Councilman Andy Cohen recused himself due to a conflict of interest — his home may be impacted by the project's construction.

Palo Alto and Atherton decided last week to file the suit, which challenges the project's environmental impact report (EIR) certification.

An earlier lawsuit filed two years ago also attacked the project's environmental impact report. A judge ruled in August 2009 that the rail authority did need to revise the portions evaluating land use, right-of-way impacts, and vibration effects.

The California High-Speed Rail Authority revised the report to address those areas and released a new version Aug. 20, which is now facing another legal battle.

Attorney Stuart Flashman, who represents the cities, said this lawsuit examines different aspects of the project from the previous one, such as widening its right-of-way and eliminating tunnels as an option for the Peninsula segment.

"Most important of these is the discovery that the published ridership model was not the model used in the prior EIR, and the flaws subsequently found in that ridership model that make its validity very questionable," Mr. Flashman said. "All of this should have changed the impact analysis, but the authority chose to ignore the information."

He will file the suit in Sacramento Superior Court by Oct. 4, he said.

Mayor Rich Cline and Councilman John Boyle agreed the ridership model's flaws demand correction.

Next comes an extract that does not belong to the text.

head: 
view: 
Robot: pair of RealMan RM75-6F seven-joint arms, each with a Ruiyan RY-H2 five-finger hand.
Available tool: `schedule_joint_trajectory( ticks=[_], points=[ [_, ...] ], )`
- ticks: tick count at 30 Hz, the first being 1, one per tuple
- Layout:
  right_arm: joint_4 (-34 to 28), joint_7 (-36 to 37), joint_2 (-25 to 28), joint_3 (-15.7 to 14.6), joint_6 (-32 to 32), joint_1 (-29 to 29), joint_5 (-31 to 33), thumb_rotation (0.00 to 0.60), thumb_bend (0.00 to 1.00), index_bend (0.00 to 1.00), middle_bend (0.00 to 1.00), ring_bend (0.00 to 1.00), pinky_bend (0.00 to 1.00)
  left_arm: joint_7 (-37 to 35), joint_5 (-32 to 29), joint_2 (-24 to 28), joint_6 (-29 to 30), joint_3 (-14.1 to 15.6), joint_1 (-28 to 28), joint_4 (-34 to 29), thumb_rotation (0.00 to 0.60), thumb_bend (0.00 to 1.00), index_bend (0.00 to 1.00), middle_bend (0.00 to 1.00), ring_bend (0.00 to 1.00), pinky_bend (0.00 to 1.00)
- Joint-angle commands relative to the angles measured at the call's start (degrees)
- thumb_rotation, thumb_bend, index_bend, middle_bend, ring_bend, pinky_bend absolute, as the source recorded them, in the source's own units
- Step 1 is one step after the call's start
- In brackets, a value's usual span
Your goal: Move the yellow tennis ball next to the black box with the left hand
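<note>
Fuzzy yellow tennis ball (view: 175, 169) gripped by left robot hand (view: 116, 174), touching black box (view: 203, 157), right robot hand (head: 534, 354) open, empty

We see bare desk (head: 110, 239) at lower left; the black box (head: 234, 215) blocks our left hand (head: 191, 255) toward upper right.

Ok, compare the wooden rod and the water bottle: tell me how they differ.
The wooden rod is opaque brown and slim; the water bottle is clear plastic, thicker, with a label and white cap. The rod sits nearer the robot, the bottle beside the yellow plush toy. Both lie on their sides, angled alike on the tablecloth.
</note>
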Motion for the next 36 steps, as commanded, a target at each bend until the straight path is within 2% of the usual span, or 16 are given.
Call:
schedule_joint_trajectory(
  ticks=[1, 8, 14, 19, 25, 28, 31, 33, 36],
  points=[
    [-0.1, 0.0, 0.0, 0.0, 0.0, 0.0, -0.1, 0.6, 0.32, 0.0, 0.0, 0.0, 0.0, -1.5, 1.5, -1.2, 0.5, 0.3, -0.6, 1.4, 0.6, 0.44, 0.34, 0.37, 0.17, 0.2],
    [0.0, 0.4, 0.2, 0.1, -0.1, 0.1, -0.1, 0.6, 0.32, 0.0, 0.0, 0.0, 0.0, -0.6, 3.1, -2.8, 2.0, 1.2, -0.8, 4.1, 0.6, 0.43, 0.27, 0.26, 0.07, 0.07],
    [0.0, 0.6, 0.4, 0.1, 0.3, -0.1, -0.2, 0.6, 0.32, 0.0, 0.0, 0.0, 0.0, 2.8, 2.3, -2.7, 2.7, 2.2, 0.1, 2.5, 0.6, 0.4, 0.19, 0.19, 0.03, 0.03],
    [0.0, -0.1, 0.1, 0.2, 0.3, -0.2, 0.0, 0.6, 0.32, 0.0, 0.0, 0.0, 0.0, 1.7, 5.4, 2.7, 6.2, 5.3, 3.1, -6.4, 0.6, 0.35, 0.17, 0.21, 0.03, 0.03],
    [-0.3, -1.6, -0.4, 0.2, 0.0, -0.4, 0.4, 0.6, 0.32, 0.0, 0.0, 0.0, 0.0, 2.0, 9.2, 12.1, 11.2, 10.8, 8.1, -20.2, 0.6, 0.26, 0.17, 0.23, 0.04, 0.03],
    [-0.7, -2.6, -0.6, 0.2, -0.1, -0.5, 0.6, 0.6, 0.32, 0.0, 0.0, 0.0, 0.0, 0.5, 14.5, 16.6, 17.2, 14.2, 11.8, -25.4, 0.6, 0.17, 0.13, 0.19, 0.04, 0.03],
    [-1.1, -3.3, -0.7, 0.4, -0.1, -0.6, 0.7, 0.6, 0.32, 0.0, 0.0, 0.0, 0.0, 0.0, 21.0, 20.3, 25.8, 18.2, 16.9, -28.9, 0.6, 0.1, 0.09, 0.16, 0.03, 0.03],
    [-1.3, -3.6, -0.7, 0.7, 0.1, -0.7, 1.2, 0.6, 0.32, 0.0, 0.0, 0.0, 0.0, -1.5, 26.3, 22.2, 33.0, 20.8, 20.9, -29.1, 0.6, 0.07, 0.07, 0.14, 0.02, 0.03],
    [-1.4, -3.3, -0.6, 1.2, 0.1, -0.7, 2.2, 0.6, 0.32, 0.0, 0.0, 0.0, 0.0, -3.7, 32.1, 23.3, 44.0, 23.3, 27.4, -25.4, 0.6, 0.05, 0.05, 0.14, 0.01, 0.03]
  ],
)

"It's critical that we have a realistic estimate of ridership levels," Mr. Boyle said in a press release. "If the Program Level EIR says the system MUST support an unrealistically high number of riders on the Peninsula, then we'll be precluded from considering Design Alternatives (i.e. grade separation options) that might be far less impactful on our community than what is really necessary."

Not everyone believes another lawsuit is the right way to go. Former Menlo Park mayor Steve Schmidt suggested forming a high-speed rail commission, describing the city's latest legal action as "little more than harassment of the high-speed rail authority."

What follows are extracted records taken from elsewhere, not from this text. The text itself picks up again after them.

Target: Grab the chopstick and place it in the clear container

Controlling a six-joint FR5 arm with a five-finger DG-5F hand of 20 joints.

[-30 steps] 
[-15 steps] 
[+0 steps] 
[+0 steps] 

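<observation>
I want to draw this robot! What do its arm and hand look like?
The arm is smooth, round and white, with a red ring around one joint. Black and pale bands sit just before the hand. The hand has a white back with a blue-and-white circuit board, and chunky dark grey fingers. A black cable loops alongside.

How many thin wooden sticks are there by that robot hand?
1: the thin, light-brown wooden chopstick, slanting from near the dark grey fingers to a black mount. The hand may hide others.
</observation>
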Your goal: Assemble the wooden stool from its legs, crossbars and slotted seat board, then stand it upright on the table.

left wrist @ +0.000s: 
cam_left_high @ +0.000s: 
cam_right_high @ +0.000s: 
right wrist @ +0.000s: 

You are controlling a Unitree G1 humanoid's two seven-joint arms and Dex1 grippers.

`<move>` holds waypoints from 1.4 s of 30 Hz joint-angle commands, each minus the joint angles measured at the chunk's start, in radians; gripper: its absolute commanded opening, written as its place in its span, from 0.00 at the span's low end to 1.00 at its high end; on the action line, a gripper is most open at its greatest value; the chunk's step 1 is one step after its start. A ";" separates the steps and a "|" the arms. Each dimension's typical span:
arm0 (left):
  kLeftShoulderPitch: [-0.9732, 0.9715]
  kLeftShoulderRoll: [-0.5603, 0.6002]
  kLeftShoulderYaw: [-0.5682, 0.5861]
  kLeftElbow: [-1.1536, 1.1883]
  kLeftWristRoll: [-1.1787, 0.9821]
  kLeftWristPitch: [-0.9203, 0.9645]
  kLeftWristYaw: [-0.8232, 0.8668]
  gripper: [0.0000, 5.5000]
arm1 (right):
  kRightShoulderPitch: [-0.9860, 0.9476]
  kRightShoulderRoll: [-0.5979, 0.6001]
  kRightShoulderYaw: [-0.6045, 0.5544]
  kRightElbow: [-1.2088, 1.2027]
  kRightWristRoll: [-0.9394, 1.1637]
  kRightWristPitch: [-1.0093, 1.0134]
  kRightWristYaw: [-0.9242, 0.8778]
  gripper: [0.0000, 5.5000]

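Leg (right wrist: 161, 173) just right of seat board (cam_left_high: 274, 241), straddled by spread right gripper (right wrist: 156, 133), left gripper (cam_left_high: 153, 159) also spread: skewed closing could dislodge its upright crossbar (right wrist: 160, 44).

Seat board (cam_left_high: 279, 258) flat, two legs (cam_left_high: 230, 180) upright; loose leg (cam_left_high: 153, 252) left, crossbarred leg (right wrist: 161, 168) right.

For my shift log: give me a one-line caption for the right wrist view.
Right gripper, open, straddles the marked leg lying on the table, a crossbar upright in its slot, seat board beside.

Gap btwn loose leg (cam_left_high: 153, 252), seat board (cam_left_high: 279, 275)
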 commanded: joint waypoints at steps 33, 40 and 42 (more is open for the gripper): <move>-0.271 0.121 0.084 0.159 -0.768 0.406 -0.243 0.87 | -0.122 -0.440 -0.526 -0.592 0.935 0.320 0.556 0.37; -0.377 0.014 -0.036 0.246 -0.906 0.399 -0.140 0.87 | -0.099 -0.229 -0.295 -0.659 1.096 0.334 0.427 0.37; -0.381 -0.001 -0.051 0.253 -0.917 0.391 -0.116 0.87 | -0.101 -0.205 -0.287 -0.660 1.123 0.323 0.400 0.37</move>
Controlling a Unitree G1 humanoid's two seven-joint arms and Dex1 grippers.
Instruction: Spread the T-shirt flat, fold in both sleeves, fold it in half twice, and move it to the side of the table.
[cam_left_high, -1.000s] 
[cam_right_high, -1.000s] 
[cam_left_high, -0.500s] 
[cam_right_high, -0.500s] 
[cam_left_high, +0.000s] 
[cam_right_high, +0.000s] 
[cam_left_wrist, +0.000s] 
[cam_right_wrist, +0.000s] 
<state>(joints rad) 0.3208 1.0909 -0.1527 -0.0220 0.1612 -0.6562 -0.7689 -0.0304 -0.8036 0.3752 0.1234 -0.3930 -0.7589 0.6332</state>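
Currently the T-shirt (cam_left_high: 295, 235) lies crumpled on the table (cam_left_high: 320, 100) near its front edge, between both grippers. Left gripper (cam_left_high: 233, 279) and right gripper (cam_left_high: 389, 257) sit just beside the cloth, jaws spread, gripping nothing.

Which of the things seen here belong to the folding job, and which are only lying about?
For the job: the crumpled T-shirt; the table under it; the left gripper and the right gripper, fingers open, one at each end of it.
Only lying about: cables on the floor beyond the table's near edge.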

At the council meeting, Mr. Schmidt thanked the project's critics for highlighting problems that the planning process needs to address, but also discussed the benefits of high-speed rail.

Those benefits include reduced pollution and traffic, and increased pedestrian safety, he said.

"How it travels through our city needs to be dealt with now. I encourage the council to use a rational and realistic approach," he said.

"Being litigants and part of a negative chorus is not good enough. We need also to be positive, creative and eventually prepared for a likely outcome that can benefit the region and Menlo Park."